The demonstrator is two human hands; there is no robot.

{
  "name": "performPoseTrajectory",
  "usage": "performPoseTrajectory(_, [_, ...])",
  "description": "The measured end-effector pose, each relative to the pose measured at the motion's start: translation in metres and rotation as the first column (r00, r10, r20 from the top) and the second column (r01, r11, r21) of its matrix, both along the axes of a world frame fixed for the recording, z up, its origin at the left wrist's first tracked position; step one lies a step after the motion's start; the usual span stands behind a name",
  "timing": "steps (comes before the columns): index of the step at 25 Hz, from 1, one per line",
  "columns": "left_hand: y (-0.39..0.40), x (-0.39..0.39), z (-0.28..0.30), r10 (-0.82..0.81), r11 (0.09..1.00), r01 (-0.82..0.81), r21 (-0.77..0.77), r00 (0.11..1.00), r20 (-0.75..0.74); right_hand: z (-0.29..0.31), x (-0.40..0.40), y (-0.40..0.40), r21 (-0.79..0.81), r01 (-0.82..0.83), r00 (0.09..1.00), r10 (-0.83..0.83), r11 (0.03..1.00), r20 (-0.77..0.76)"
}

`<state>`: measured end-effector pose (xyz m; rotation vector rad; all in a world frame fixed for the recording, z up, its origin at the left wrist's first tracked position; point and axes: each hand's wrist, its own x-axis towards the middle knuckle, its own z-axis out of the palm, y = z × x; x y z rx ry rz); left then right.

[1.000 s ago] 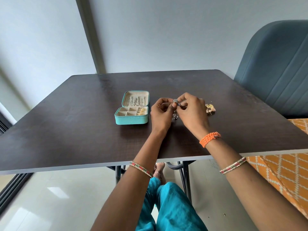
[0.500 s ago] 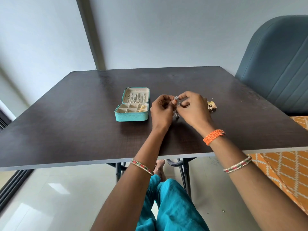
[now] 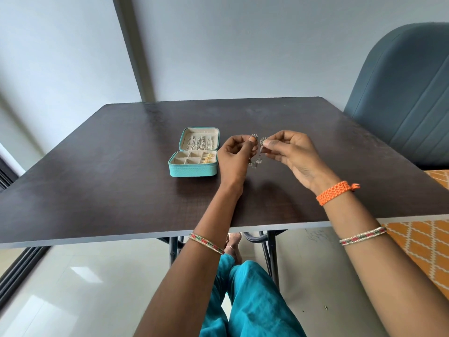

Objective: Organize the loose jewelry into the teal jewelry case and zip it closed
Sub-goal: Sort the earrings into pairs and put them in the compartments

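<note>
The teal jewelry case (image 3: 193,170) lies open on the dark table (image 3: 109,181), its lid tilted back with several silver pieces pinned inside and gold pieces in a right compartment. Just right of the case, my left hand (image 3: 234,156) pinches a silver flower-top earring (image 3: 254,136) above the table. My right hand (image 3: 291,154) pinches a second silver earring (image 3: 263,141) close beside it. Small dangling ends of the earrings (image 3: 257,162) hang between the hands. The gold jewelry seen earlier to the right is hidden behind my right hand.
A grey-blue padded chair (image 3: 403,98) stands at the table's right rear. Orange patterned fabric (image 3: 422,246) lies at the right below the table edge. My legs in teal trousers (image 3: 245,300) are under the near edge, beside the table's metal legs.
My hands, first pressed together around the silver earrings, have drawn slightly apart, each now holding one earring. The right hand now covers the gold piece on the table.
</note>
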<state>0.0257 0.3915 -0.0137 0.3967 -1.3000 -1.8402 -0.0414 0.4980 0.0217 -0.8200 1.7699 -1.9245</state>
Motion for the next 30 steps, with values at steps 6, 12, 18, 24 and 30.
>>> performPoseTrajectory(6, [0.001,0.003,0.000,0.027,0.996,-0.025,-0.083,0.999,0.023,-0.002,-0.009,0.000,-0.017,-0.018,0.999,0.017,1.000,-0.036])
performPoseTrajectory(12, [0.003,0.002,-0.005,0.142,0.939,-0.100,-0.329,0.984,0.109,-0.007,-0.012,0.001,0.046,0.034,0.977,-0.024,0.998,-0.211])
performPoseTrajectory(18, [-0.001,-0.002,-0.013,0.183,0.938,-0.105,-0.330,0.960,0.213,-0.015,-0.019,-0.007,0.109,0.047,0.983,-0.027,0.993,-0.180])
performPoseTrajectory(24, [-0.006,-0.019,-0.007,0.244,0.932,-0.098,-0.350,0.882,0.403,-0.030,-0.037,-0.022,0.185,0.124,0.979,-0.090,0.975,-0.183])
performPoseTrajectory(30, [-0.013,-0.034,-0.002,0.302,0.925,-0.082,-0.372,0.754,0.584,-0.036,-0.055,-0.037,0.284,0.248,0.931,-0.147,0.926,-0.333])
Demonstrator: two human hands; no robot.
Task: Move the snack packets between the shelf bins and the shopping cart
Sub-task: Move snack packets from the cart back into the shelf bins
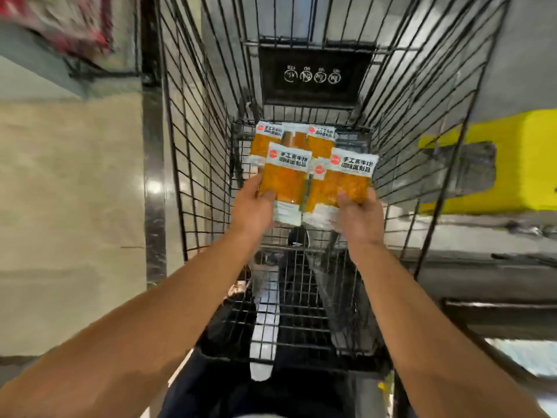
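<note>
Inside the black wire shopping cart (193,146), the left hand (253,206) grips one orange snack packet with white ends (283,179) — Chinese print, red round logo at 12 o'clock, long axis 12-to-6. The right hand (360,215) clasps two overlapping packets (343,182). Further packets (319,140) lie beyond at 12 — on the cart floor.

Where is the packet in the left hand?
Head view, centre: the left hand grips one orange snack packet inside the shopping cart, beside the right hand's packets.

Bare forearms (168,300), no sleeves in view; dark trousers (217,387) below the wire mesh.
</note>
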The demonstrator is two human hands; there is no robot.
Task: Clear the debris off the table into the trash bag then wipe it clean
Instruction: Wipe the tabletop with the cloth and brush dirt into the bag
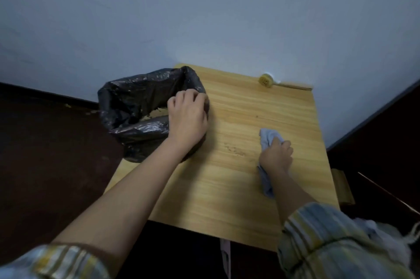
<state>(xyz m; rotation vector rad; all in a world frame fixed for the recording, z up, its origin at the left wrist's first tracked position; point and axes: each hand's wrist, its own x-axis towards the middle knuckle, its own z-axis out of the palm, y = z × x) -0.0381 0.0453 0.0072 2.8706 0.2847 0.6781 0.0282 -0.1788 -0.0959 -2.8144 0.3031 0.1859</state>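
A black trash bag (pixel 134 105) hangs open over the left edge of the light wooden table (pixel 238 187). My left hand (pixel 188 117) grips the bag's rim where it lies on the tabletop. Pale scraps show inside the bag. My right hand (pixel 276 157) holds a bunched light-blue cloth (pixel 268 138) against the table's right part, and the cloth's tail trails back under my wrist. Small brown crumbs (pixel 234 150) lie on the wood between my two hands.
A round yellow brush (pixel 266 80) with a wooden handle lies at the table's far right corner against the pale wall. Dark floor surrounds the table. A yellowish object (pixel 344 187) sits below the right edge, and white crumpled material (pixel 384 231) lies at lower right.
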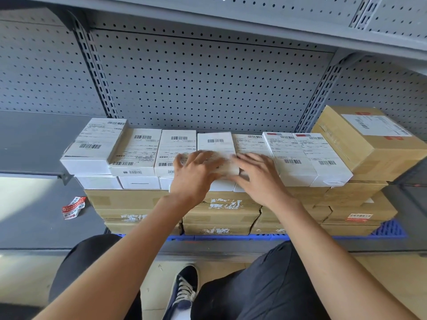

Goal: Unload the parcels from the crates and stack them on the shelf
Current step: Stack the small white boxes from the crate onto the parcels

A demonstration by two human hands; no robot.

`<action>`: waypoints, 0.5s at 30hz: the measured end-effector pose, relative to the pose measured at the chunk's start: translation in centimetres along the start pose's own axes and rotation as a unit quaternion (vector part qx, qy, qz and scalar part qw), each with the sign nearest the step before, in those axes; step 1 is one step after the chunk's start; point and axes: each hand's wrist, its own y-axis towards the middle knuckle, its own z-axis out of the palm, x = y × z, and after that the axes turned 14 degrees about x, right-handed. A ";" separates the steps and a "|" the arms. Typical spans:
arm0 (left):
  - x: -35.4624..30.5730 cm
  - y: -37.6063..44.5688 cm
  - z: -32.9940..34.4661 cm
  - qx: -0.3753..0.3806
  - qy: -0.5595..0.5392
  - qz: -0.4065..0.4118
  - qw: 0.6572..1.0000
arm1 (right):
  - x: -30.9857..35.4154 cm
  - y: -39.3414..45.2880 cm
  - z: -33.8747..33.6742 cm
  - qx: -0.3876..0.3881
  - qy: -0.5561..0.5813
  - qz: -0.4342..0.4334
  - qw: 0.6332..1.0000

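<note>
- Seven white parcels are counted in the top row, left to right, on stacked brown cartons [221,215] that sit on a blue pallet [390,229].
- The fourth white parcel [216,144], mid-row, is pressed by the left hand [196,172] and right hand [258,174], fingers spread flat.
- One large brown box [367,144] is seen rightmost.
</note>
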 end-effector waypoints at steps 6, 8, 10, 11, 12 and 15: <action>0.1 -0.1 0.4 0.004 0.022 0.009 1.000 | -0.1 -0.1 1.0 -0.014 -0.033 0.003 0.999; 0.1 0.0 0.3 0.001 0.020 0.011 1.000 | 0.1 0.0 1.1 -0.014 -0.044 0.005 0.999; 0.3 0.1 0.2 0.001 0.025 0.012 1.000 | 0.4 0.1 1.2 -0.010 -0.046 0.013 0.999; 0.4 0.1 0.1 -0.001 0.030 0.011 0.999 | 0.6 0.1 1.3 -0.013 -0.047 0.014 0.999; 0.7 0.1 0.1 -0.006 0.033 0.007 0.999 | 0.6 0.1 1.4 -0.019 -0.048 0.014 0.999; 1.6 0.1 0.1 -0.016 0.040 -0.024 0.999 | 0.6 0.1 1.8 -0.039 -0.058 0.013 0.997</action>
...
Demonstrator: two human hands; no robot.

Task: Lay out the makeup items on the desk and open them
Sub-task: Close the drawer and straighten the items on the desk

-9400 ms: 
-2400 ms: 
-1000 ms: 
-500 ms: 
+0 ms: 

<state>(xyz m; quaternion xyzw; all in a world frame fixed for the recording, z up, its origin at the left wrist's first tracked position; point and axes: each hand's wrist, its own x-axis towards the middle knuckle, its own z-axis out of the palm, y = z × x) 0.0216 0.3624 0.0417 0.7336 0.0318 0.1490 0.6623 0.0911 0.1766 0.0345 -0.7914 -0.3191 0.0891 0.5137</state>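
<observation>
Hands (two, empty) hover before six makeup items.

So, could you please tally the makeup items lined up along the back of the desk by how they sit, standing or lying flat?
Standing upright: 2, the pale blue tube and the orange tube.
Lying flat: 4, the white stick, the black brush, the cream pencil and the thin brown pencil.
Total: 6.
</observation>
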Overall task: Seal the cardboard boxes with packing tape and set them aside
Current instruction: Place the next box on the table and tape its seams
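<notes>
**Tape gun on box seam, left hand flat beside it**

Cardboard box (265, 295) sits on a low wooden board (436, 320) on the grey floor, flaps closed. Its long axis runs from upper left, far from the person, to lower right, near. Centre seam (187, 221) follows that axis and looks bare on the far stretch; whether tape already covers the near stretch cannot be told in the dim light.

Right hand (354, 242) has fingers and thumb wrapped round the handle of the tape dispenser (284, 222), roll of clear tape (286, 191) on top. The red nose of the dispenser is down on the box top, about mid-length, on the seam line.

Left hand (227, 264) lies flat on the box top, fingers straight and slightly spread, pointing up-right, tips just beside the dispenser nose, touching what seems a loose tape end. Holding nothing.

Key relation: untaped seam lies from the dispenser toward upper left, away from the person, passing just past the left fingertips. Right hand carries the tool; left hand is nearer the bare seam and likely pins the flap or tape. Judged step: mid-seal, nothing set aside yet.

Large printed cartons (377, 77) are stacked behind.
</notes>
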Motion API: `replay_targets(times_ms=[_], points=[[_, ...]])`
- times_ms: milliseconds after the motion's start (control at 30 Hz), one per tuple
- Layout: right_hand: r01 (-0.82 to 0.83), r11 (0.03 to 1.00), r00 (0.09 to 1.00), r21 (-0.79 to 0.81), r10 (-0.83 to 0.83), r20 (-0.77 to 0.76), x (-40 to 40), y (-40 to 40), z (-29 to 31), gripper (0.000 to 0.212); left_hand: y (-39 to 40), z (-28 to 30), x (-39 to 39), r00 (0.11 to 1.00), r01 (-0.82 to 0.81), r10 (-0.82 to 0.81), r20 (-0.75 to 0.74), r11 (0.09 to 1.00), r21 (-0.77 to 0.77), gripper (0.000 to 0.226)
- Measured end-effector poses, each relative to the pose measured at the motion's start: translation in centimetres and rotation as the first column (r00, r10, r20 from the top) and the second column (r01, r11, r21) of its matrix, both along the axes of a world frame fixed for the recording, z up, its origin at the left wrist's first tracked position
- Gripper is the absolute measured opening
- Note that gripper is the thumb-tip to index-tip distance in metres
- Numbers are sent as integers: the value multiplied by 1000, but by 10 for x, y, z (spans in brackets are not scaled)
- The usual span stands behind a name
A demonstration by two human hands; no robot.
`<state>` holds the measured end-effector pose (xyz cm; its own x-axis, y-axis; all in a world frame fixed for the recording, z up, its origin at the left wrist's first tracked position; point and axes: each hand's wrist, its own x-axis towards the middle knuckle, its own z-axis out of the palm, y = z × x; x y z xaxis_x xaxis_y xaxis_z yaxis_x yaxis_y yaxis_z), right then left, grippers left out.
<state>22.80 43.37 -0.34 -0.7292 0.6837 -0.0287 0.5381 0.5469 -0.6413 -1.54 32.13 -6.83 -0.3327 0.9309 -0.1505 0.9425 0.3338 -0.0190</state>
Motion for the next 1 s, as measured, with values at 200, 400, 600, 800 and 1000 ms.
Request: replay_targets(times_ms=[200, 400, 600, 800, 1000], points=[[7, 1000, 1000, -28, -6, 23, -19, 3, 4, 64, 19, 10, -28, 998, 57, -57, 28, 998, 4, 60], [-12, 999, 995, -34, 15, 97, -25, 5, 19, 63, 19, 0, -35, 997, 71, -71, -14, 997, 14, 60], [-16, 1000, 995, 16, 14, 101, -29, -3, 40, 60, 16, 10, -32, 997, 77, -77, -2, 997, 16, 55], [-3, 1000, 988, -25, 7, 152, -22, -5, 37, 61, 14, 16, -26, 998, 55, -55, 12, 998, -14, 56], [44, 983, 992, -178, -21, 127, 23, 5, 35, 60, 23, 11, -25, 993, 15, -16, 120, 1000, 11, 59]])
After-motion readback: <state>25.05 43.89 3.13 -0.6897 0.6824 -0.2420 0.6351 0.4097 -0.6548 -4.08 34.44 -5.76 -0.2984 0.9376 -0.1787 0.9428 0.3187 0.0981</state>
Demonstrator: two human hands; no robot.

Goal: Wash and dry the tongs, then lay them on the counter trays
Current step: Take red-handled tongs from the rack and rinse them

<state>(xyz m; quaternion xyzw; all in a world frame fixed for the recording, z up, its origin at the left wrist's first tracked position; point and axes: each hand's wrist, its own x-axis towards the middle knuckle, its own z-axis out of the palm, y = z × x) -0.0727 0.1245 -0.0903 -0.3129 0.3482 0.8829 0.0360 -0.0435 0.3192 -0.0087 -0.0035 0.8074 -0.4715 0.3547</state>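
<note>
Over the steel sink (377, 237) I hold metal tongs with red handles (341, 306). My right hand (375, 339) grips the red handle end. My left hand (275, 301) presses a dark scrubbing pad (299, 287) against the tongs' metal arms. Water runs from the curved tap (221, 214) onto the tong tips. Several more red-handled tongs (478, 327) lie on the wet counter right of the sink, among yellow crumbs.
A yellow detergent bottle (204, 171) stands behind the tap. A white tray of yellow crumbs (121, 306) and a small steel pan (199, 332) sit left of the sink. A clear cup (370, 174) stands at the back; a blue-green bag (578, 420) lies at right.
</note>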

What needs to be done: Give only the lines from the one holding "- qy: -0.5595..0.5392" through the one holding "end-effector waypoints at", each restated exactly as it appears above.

Solution below:
  - qy: -0.5595..0.5392
  - qz: -0.4065..0.4118
  - qw: 0.6572..1.0000
arm1 (right):
  - x: -30.9857..35.4154 cm
  - y: -39.3414..45.2880 cm
  - z: -33.8747..33.6742 cm
  - qx: -0.3876..0.3881
  - qy: -0.5561..0.5813
  - qz: -0.4342..0.4334
  - qw: 0.6332..1.0000

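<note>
- Seven white parcels are counted in the top row, left to right, on stacked brown cartons [221,215] that sit on a blue pallet [390,229].
- The fourth white parcel [216,144], mid-row, is pressed by the left hand [196,172] and right hand [258,174], fingers spread flat.
- One large brown box [367,144] is seen rightmost.
</note>
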 end-effector waypoints at steps 6, 8, 10, 11, 12 and 15: <action>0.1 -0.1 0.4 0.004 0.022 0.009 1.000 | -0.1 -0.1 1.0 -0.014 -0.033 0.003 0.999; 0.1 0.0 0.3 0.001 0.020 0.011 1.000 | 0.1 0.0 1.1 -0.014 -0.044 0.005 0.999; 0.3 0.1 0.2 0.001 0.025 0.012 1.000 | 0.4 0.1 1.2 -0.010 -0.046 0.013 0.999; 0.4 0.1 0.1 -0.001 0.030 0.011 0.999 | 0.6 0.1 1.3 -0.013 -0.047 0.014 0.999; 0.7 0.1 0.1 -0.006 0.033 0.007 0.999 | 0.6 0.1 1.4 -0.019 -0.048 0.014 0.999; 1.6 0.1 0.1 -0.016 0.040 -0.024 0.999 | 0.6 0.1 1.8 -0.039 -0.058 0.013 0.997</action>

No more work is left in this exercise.